Will there be a recording available for future reference?

Every single Live Class will be recorded, and you will be given lifetime access to it.

Is there a refund policy?

2 days no-questions-asked refund window from the course commencement date (11:59:59 pm IST on 1st Sunday after the course commencement. If you are moving from one cohort to another, you will become ineligible for the refund. To get a refund, you need to write to me at arpit.masterclass@gmail.com. If you somehow have the payment link of the live cohort and you enroll after the cohort has already started, you become ineligible for a refund.

Will I get access to other cohorts?

No. You will get lifetime access to the cohort you are part of and its recordings, or the recordings that you purchased.

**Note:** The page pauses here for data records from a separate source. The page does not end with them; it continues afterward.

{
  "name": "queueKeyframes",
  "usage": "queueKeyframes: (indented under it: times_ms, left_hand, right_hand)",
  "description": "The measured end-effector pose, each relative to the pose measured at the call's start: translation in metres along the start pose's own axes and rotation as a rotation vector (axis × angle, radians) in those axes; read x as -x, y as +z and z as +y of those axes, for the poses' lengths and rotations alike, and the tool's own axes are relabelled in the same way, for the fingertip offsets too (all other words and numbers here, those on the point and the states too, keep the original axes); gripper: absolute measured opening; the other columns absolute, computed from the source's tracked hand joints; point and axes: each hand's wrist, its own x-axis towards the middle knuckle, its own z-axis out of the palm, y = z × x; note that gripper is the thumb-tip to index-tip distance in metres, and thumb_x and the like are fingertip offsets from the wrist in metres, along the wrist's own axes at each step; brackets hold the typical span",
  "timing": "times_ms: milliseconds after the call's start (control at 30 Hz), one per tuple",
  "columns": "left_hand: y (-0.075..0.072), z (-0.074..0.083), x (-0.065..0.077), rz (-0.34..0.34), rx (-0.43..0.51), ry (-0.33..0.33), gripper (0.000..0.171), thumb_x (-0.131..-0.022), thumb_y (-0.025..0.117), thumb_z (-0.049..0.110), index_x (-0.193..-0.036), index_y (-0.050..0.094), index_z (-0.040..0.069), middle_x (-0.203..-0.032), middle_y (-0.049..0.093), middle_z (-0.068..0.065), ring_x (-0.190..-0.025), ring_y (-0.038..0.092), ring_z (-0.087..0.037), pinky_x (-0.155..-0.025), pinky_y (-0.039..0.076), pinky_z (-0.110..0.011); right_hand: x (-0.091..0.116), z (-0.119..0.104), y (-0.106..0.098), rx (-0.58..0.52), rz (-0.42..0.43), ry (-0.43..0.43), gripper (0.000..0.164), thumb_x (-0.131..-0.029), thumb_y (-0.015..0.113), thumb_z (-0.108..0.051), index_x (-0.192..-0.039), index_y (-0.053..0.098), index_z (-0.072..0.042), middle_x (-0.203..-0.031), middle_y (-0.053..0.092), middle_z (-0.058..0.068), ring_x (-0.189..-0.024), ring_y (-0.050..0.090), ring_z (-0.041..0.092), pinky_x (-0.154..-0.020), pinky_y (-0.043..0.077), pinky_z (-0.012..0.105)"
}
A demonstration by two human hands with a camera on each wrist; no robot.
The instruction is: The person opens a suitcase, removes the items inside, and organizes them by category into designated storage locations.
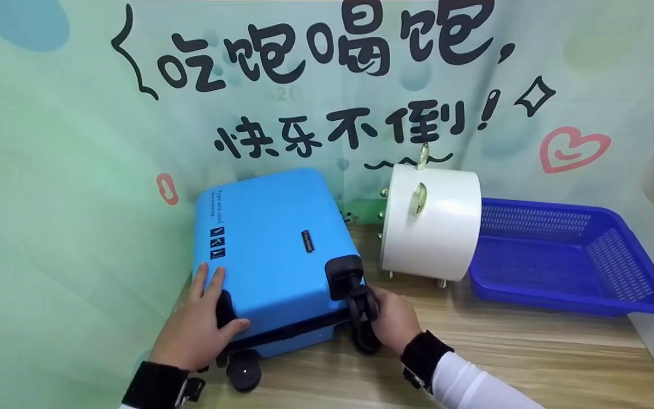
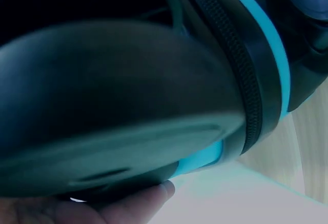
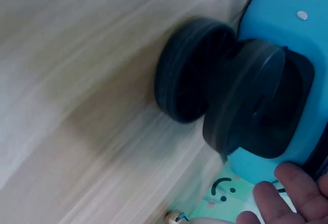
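Note:
A bright blue hard-shell suitcase (image 1: 270, 238) lies on the wooden table with its wheeled end towards me. My left hand (image 1: 193, 324) rests on its near left corner, fingers straight along the edge and thumb spread across the shell. At the near right corner, my right hand (image 1: 398, 318) touches the side, partly hidden by a black double wheel (image 1: 364, 312). Another black wheel (image 1: 244, 372) shows below the left hand and fills much of the left wrist view. In the right wrist view, loosely extended fingertips (image 3: 266, 196) lie beside the blue shell.
Right of the suitcase is a white drum-shaped container (image 1: 435, 221) with gold-coloured handles and small feet. Beyond it lies a dark blue plastic basket (image 1: 565, 272) with perforated sides. A pale green printed cloth (image 1: 77, 199) covers the walls behind and at the left.

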Motion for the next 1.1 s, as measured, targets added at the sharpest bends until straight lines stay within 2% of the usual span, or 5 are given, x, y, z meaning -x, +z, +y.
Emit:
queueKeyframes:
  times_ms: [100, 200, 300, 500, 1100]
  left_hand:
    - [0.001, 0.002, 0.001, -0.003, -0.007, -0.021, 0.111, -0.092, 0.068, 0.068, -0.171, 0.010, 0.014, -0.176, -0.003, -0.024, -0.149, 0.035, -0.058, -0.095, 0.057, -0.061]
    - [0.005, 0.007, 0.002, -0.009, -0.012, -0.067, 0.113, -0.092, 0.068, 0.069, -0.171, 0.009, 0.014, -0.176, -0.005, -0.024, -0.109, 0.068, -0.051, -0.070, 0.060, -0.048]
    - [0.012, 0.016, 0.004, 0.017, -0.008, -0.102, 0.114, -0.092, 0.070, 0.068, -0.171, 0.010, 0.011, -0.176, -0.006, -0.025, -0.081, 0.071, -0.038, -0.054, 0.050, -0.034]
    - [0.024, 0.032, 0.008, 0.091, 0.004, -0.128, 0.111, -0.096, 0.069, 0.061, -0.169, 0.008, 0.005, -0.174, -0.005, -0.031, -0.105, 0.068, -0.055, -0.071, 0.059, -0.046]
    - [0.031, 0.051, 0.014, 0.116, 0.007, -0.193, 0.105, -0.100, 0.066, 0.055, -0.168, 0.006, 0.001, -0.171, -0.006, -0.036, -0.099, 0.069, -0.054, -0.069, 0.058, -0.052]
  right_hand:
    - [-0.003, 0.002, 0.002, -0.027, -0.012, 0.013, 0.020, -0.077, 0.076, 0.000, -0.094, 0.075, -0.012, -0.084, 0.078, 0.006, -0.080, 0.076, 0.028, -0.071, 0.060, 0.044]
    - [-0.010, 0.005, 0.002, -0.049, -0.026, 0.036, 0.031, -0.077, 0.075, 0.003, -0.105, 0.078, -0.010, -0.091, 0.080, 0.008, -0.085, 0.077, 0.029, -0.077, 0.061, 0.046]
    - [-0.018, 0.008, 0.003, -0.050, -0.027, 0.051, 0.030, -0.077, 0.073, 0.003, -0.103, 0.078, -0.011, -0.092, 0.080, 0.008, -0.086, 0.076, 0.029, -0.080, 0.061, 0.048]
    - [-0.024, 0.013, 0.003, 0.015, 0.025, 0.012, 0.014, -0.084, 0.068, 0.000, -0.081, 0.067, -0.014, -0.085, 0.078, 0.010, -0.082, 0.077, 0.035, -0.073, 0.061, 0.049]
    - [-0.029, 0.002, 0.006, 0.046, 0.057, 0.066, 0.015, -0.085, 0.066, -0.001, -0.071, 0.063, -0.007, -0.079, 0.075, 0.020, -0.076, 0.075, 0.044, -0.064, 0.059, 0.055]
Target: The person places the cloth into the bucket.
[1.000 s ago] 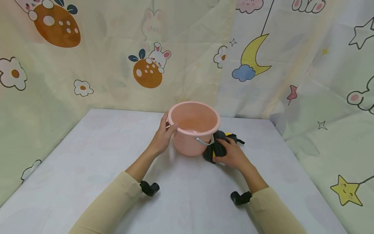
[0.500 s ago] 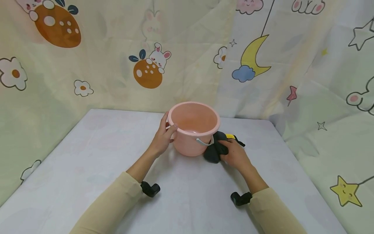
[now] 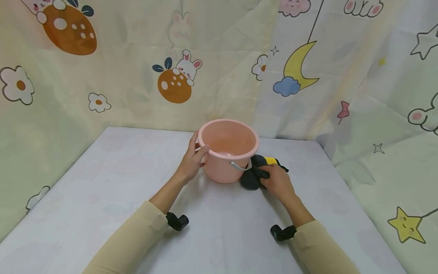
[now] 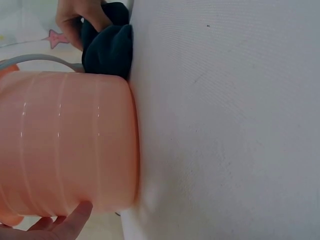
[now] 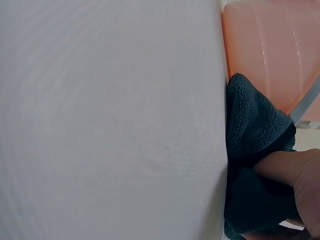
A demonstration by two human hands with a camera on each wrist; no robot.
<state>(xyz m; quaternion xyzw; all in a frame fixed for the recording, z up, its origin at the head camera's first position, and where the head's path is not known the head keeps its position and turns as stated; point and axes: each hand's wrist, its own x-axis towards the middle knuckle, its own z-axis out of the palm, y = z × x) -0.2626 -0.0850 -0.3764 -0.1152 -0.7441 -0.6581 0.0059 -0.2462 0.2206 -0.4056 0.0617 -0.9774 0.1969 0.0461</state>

Where are the classes conducted?

All Live Classes will be online, over Zoom, and all you need is an internet connection to attend the live sessions.

Will you be the only one teaching this course?

The entire course including Live Classes will be conducted by me, Arpit Bhayani, no external TAs, mentors, etc. You will get to learn everything from the horse's mouth.

What are the programming pre-requisites?

The course prerequisites are mentioned on this page.

Will I be getting an invoice of Payment?

Yes. An invoice will be issued to you with all the legal and necessary details. This means your employer can choose to process this invoice and provide reimbursement.

Will you issue a course completion certificate?

Yes. You can download it from the portal. The moment you download the invoice from the portal, you become ineligible to claim a refund, even if your refund window is not over.

Can I use my Credit Card or avail EMI to make the payment?

Yes, we support Credit Card, Debit Card, UPI, and Credit Card based EMIs having a duration of 3 months, 6 months, 12 months, and 24 months as offered by Razorpay.

Can I share the account with multiple people?

I track the browsers and devices from which the course is being accessed and if I fnd anything suspicious, I hold the complete right to revoke the access of the course and not offer any refund.